(Records drawn from a dataset)
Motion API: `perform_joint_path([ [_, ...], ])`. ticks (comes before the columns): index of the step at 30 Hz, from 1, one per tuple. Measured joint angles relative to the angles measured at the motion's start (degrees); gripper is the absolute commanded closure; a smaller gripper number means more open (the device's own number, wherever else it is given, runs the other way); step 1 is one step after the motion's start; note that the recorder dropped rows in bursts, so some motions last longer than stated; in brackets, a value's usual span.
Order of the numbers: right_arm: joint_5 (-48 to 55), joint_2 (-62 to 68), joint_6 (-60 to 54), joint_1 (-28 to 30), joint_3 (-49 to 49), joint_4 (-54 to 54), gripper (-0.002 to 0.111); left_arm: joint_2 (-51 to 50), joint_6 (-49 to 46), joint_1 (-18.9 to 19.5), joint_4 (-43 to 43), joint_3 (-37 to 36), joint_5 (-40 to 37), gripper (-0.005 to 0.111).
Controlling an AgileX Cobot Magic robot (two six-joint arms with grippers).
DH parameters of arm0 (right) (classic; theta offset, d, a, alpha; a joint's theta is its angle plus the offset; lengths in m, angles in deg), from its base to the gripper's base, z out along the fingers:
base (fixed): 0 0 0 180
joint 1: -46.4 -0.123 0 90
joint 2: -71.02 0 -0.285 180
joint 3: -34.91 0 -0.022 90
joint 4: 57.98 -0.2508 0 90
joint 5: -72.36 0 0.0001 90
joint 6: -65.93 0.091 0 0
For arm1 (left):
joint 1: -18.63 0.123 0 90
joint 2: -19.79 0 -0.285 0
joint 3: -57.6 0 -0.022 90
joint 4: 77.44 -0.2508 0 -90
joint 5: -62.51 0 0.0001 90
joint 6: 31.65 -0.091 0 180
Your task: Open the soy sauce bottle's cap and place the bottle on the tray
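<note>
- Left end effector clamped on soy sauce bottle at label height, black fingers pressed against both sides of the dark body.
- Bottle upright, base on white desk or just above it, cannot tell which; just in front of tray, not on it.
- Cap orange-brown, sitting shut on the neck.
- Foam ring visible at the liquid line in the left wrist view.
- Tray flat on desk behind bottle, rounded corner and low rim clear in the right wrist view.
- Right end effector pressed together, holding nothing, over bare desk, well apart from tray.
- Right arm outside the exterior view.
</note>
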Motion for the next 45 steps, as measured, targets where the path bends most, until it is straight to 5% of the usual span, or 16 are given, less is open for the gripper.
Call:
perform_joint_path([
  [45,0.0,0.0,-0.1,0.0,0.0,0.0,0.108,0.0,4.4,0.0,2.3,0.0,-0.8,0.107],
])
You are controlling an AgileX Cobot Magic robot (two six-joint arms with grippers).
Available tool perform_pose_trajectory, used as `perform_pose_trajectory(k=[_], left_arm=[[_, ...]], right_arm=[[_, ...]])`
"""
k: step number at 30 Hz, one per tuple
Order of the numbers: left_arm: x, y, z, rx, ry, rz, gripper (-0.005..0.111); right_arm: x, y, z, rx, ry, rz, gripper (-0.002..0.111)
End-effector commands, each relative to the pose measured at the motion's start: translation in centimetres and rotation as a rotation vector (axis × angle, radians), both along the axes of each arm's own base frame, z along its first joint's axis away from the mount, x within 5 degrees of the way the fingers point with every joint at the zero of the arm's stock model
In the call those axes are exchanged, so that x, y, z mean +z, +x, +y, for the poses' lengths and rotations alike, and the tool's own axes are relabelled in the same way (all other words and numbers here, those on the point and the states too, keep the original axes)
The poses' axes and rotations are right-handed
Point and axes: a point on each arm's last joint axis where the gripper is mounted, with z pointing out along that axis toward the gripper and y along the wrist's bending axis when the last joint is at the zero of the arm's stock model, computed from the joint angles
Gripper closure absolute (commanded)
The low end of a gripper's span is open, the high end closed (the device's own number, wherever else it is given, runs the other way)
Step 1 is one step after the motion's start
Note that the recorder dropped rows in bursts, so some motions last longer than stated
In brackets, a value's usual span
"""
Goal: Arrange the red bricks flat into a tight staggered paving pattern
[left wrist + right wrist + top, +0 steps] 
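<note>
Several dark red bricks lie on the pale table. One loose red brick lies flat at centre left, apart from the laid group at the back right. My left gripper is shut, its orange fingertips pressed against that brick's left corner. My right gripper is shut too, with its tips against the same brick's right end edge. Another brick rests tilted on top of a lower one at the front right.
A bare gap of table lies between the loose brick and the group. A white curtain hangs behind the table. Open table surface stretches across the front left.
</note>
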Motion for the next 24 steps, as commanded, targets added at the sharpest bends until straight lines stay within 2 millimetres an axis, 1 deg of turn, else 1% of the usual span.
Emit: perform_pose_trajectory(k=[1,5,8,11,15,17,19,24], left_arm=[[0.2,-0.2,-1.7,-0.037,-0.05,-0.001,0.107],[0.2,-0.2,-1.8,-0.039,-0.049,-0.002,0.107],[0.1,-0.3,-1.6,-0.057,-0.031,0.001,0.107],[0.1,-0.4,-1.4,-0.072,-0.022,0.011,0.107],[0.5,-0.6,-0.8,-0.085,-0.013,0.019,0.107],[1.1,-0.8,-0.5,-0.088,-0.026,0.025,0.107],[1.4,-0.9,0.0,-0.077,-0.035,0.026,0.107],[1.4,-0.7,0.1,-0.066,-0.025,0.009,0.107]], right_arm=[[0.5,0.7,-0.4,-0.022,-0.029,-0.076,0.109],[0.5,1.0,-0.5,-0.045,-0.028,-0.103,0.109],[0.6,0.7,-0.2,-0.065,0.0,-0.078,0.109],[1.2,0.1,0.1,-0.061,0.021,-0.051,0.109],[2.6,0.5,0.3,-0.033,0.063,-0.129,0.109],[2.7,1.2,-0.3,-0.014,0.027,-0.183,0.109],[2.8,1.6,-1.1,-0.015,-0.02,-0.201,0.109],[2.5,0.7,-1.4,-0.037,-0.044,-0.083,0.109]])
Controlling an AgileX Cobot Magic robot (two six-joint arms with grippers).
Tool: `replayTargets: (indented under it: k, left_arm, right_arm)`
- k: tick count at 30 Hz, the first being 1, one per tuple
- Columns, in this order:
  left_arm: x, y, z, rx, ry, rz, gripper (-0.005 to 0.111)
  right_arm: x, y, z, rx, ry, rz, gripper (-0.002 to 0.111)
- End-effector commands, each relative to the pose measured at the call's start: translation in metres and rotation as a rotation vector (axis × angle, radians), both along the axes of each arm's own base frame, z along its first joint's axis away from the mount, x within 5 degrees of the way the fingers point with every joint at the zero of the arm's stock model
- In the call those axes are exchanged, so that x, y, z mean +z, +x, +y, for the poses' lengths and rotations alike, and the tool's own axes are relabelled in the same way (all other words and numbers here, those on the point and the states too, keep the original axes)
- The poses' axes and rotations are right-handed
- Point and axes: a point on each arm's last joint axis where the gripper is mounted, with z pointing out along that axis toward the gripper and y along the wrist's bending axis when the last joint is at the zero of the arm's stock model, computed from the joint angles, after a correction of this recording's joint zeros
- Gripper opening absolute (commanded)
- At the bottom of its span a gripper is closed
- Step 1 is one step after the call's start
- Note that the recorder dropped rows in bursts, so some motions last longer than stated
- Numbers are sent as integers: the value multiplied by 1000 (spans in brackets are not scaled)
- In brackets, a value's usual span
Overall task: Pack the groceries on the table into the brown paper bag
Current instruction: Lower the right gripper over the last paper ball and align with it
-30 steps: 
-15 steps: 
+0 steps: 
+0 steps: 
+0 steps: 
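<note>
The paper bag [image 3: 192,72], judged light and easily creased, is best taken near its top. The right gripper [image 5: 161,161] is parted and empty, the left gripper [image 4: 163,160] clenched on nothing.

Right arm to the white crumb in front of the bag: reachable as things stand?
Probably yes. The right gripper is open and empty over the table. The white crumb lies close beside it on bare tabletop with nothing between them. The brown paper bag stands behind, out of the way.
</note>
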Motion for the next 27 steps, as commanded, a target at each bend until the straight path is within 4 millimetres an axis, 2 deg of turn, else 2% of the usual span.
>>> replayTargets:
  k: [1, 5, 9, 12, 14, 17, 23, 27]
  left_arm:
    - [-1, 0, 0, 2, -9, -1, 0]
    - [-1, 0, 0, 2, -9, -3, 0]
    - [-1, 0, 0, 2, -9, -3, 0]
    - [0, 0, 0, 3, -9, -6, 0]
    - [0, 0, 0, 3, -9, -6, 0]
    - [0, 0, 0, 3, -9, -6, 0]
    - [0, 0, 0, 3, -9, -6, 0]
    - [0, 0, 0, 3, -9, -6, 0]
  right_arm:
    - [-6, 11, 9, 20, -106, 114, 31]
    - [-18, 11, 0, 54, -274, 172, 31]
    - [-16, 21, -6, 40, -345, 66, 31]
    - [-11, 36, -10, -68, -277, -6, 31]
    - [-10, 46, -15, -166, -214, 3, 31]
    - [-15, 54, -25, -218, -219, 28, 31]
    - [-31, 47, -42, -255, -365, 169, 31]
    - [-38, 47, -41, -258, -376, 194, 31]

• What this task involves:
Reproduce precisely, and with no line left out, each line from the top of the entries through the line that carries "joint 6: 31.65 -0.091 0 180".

• Your response:
Motion API: `perform_joint_path([ [_, ...], ])`. ticks (comes before the columns): index of the step at 30 Hz, from 1, one per tuple. Measured joint angles relative to the angles measured at the motion's start (degrees); gripper is the absolute commanded closure; a smaller gripper number means more open (the device's own number, wherever else it is given, runs the other way); step 1 is one step after the motion's start; note that the recorder dropped rows in bursts, so some motions last longer than stated; in brackets, a value's usual span.
Order of the numbers: right_arm: joint_5 (-48 to 55), joint_2 (-62 to 68), joint_6 (-60 to 54), joint_1 (-28 to 30), joint_3 (-49 to 49), joint_4 (-54 to 54), gripper (-0.002 to 0.111); left_arm: joint_2 (-51 to 50), joint_6 (-49 to 46), joint_1 (-18.9 to 19.5), joint_4 (-43 to 43), joint_3 (-37 to 36), joint_5 (-40 to 37), gripper (-0.005 to 0.111).
Controlling an AgileX Cobot Magic robot (two six-joint arms with grippers).
DH parameters of arm0 (right) (classic; theta offset, d, a, alpha; a joint's theta is its angle plus the offset; lengths in m, angles in deg), from its base to the gripper's base, z out along the fingers:
base (fixed): 0 0 0 180
joint 1: -46.4 -0.123 0 90
joint 2: -71.02 0 -0.285 180
joint 3: -34.91 0 -0.022 90
joint 4: 57.98 -0.2508 0 90
joint 5: -72.36 0 0.0001 90
joint 6: -65.93 0.091 0 0
For arm1 (left):
joint 1: -18.63 0.123 0 90
joint 2: -19.79 0 -0.285 0
joint 3: -57.6 0 -0.022 90
joint 4: 77.44 -0.2508 0 -90
joint 5: -62.51 0 0.0001 90
joint 6: 31.65 -0.091 0 180

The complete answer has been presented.